Autre thème qui va compter dans la vie du jeune peintre, le thème du frêle esquif pris dans la tempête. Il reprendra ce thème plus tard dans Le Naufrage de Don Juan et dans ses études de Le Christ sur le lac de Génésareth où le « lac », ressemblant plus à une mer déchaînée, prendra entièrement le pas sur un ciel réduit à une mince bande en haut du tableau.

Notes et références[modifier | modifier le code]

  1. Article du Constitutionnel de 1822 sur Delacroix et La Barque de Dante par Adolphe Thiers : (cf. Qu'est-ce que le Romantisme ? de Charles Baudelaire)

    « Aucun tableau ne révèle mieux à mon avis l'avenir d'un grand peintre, que celui de M Delacroix, représentant le Dante et Virgile aux enfers. C'est là surtout qu'on peut remarquer ce jet de talent, cet élan de la supériorité naissante qui ranime les espérances un peu découragées par le mérite trop modéré de tout le reste.

    Le Dante et Virgile, conduits par Caron, traversent le fleuve infernal et fendent avec peine la foule qui se presse autour de leur barque pour y pénétrer. Le Dante, supposé vivant, a l'horrible teint des lieux ; Virgile, couronné d'un sombre laurier, a les couleurs de la mort. Les malheureux, condamnés à désirer éternellement la rive opposée, s'attachent à la barque : l'un l'a saisie en vain, et, renversé par un mouvement trop rapide, est replongé dans les eaux ; un autre l'embrasse et repousse avec les pieds ceux qui veulent aborder comme lui ; deux autres serrent avec les dents le bois qui leur échappe. Il y a là l'égoïsme de la détresse, le désespoir de l'enfer. Dans ce sujet, si voisin de l'exagération, on trouve cependant une sévérité de goût, une convenance locale, en quelque sorte, qui relève le dessin, auquel des juges sévères, mais peu avisés ici, pourraient reprocher de manquer de noblesse. Le pinceau est large et ferme, la couleur simple et vigoureuse, quoiqu'un peu crue.
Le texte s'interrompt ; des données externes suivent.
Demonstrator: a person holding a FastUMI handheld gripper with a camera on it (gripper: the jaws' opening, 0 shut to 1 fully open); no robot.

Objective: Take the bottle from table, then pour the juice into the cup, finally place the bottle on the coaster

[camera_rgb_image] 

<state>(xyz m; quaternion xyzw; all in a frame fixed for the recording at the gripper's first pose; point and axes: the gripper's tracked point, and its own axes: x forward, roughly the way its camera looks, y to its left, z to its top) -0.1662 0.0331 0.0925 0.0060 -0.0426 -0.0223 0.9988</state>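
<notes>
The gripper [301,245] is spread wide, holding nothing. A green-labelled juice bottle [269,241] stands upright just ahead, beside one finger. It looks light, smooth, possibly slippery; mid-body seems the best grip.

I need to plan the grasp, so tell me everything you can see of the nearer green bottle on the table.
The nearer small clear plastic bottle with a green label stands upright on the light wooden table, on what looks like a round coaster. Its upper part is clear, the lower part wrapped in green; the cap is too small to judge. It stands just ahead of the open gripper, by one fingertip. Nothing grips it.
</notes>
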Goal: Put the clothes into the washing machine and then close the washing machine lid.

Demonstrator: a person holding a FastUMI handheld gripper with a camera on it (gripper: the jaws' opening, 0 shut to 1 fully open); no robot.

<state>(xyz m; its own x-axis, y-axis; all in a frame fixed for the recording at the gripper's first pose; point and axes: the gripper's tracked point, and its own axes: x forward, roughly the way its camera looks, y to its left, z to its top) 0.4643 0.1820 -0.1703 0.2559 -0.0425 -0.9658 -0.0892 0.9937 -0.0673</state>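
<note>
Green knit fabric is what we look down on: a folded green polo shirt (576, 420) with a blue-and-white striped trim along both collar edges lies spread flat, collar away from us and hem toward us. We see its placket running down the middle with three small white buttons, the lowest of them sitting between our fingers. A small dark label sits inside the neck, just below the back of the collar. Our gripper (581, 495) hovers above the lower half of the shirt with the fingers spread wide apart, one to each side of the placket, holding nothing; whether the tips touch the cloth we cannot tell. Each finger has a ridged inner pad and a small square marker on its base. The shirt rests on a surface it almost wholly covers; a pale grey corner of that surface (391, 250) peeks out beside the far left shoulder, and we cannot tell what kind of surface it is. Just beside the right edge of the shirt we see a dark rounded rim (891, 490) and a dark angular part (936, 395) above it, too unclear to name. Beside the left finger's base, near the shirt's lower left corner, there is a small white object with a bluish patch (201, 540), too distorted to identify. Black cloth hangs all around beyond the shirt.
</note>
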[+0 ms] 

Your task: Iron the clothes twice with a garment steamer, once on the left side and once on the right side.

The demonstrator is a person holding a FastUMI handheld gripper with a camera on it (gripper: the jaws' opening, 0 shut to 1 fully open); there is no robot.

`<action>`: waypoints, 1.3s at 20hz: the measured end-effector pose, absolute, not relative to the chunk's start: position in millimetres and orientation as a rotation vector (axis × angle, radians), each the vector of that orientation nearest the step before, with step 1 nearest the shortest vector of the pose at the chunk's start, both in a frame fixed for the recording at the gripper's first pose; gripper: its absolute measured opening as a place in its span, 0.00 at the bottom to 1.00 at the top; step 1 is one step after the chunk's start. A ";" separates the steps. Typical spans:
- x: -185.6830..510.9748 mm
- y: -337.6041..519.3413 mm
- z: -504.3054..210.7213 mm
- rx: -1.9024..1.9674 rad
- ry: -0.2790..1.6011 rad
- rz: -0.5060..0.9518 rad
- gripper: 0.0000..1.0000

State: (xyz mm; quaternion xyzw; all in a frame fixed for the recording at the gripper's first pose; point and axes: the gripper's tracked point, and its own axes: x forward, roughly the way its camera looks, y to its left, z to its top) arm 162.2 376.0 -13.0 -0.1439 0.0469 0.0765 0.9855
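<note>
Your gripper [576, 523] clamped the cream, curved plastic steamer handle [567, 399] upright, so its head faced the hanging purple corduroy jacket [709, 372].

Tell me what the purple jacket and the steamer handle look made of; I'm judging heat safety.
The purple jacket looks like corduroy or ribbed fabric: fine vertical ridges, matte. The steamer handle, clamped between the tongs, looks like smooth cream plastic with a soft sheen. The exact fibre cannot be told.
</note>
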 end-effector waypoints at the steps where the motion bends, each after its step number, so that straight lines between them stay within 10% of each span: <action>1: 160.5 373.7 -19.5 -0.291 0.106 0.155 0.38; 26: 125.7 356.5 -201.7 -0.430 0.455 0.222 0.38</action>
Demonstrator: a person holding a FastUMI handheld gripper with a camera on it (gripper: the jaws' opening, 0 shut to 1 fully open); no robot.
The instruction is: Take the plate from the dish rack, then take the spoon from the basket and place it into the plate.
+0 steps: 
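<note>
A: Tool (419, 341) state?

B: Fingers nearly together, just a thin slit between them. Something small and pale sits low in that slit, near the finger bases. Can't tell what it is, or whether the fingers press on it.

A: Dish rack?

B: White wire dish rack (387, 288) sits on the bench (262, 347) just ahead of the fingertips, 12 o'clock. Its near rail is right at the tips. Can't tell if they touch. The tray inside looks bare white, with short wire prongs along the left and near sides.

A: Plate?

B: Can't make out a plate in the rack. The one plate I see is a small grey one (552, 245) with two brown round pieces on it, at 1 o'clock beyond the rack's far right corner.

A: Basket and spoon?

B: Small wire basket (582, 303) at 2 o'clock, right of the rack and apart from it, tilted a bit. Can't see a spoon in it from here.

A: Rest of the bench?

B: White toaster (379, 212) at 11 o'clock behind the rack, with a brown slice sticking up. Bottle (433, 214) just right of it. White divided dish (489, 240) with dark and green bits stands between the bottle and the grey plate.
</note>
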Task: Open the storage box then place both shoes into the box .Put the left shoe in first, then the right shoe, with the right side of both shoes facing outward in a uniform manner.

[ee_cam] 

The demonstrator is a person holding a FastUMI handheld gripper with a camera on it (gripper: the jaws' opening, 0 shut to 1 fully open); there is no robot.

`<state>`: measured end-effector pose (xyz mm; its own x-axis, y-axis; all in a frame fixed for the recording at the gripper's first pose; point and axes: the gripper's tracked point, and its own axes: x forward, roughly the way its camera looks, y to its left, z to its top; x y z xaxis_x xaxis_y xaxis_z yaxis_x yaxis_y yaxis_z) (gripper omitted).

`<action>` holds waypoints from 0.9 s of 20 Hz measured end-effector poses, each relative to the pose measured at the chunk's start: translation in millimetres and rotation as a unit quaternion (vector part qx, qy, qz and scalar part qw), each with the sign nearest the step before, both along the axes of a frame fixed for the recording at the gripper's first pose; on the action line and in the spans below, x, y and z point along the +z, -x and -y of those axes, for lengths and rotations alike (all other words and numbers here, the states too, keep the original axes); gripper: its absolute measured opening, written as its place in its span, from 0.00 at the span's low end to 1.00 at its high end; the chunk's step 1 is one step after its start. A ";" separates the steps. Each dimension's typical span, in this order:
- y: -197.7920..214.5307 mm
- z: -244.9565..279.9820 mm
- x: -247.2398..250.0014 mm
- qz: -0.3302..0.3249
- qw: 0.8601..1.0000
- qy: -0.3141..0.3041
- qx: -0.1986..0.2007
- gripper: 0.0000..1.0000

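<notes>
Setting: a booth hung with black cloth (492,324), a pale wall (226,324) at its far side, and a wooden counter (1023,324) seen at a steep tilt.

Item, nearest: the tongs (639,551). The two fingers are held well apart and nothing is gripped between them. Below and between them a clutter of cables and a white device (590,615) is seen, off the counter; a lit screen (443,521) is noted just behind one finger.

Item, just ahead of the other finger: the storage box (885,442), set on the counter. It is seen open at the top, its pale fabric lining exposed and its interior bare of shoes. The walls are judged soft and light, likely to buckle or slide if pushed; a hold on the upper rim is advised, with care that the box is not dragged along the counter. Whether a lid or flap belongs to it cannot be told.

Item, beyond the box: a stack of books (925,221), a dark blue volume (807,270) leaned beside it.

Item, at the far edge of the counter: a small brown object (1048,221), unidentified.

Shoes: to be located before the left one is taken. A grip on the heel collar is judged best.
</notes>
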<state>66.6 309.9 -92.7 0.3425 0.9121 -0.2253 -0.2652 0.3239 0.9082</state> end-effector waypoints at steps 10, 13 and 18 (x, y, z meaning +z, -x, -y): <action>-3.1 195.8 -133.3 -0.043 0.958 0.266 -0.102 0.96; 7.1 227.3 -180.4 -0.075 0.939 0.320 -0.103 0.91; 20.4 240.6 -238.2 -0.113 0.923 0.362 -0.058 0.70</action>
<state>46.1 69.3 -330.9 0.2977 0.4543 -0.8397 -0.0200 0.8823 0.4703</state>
    L'auteur a, outre cette imagination poétique qui est commune au peintre comme à l'écrivain, cette imagination de l'art, qu'on pourrait appeler en quelque sorte l'imagination du dessin, et qui est tout autre que la précédente. Il jette ses figures, les groupe et les plie à volonté avec la hardiesse de Michel-Ange et la fécondité de Rubens. Je ne sais quel souvenir des grands artistes me saisit à l'aspect de ce tableau ; je retrouve cette puissance sauvage, ardente, mais naturelle, qui cède sans effort à son propre entraînement.

    Je ne crois pas m'y tromper, M. Delacroix a reçu le génie ; qu'il avance avec assurance, qu'il se livre aux immenses travaux, condition indispensable du talent ; et ce qui doit lui donner plus de confiance encore, c'est que l'opinion que j'exprime ici sur son compte est celle de l'un des grands maîtres de l'école. »

    — A. Thiers

  2. Dépliant Parcours au Musée - Eugène Delacroix, Service des activités éducatives et culturelles, Musée du Louvre, mai 2008.